Streaming ingestion into Apache Iceberg tables is an exciting topic that brings the worlds of real-time and batch closer together. But it’s important also to think about what we do with the data after it’s ingested.
In a recent post, I talked about streaming change data capture (CDC) data into a mirror table in Iceberg using Debezium, Apache Kafka, and Kafka Connect. This is a great way to make operational data available for analytic purposes, but there are trade-offs to consider. In that post, we learned how to merge data from a change log table to a mirror table to keep the mirror table up-to-date. The merge operation can be resource-intensive so we don’t want to run it too frequently. But the less frequently we run it, the more stale our mirror table will be. Like I said, trade-offs.
In this post, we look at another technique that builds off of the merge option. Using a view that combines our change log table and mirror table can give us more control as we tune our processes to find the right balance for each use case.
We’ll start with the scenario from my earlier post. If you haven’t read it, please check it out for context.
The change log and the mirror tables
In our current state we have a change log table that records changes from our source table via the Iceberg connector for Kafka Connect. We have configured the connector to append these change log records every five minutes.
The records in this table contain an operation code specifying an insert, update, or delete, along with two structs containing the before and after values. Each of those structs contains the fields from our source table. This data is pretty fresh, given the five-minute interval setting, but the structure and size of this table make it a poor candidate for querying the current state of the transactional system.
op string
payload <struct<
after:struct<
firstName: string,
lastName: string,
last_updated: string,
id: string,
email: string>,
before:struct<
firstName: string,
...
We also have a mirror table that contains the same fields as the source table. The mirror table is updated by a merge operation we have scheduled to run every three hours.
id string
firstName string
lastName string
email string
last_updated string
This table is much smaller and easy to query, but it can be up to three hours out of date.
This is where Iceberg’s view support comes in. We can create a view that combines data in the mirror table with the most recent changes from the change log table to get the best of both worlds, sort of.
The view
Our view combines the records in the mirror table with the after portion of the records from the change log table, selecting the most recent record for each ID.

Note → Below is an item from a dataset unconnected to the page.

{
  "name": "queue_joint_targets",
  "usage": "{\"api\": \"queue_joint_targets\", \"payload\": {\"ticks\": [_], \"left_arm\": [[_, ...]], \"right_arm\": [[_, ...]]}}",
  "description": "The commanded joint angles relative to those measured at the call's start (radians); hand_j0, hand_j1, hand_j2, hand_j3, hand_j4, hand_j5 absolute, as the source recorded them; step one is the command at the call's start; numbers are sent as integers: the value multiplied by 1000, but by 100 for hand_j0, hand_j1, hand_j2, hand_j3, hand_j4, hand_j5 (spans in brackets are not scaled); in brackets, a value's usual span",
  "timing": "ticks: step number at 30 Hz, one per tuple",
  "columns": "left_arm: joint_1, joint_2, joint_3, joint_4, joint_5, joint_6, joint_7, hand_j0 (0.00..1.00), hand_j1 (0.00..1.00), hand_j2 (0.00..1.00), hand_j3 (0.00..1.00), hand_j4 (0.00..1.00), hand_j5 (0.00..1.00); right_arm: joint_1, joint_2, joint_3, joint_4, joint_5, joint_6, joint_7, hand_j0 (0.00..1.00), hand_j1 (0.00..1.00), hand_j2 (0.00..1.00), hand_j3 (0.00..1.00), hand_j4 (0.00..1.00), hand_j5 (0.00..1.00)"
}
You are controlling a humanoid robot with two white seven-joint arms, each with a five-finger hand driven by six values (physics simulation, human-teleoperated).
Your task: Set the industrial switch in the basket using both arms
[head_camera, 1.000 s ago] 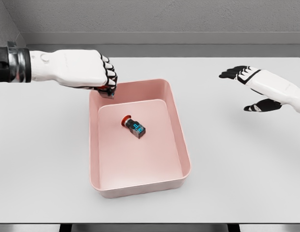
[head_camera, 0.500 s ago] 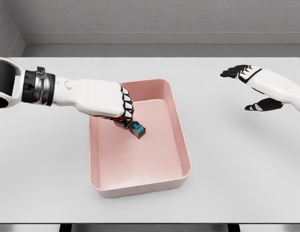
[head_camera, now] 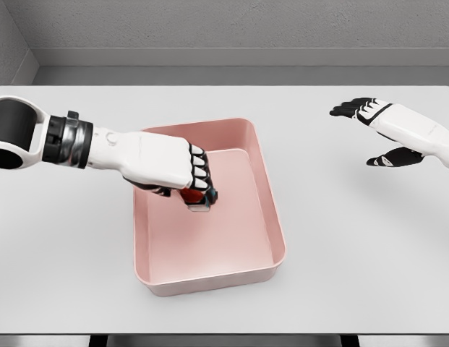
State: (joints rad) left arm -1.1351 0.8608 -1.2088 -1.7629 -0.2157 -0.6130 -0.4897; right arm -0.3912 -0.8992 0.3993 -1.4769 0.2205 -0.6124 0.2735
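The industrial switch, a small dark block with a red button, lies inside the pink basket near its upper middle. My left hand reaches in over the basket's left rim, curled into a fist directly on top of the switch, hiding most of it. Only a bit of red and the dark lower edge show beneath the knuckles. Whether the fingers actually clasp it I cannot tell. My right hand hovers open over the table far to the right, fingers spread, holding nothing.
The basket stands in the middle of a white table. A grey wall runs behind the table's far edge.
The left fist has moved from the basket's upper left rim down and right into the basket, onto the switch. The switch itself has barely shifted. The right hand stays in place.
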Motion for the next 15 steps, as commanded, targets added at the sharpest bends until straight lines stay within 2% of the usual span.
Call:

CREATE OR REPLACE VIEW rpc.customer_view AS
SELECT *
FROM (
-- Find the most recent record for each ID across both tables
SELECT *, row_number() OVER(PARTITION BY id ORDER BY last_updated DESC) AS rnk
FROM (
-- Union the mirror table with all of the new records in the change log table
SELECT * FROM rpc.customer_mirror
UNION ALL
SELECT payload.after.id, payload.after.firstName, payload.after.lastName,
payload.after.email, payload.after.last_updated FROM rpc.cdc_customer
WHERE op != 'd' AND payload.after.last_updated >= (
SELECT MAX(last_updated) FROM rpc.customer_mirror)
)
)
WHERE rnk = 1;
Now we can use this view to retrieve the freshest customer data in our data lake more efficiently. Let’s try it out.
First, we select the latest data from the mirror table.
spark-sql ()> select max(last_updated) from rpc.customer_mirror;
2024-04-28T20:42:36
Time taken: 0.152 seconds, Fetched 1 row(s)
Now let’s do the same from the view.
spark-sql ()> select max(last_updated) from rpc.customer_view;
2024-04-28T23:19:23
Time taken: 0.641 seconds, Fetched 1 row(s)
As you can see, the query against the view was slower than that against the mirror table, but the data from the view is much more recent.
The speed of queries against the view is directly affected by the amount of new data in the change log table, since the last merge to the mirror table. Merging more frequently can speed up these queries. So, there are trade-offs and tuning that can be done. But if low latency is important to you, this might be a good approach.
Still, there are situations where a view won’t be the best option – for example, if the source table changes very frequently. However, for many CDC use cases, this really does give us the best of both worlds.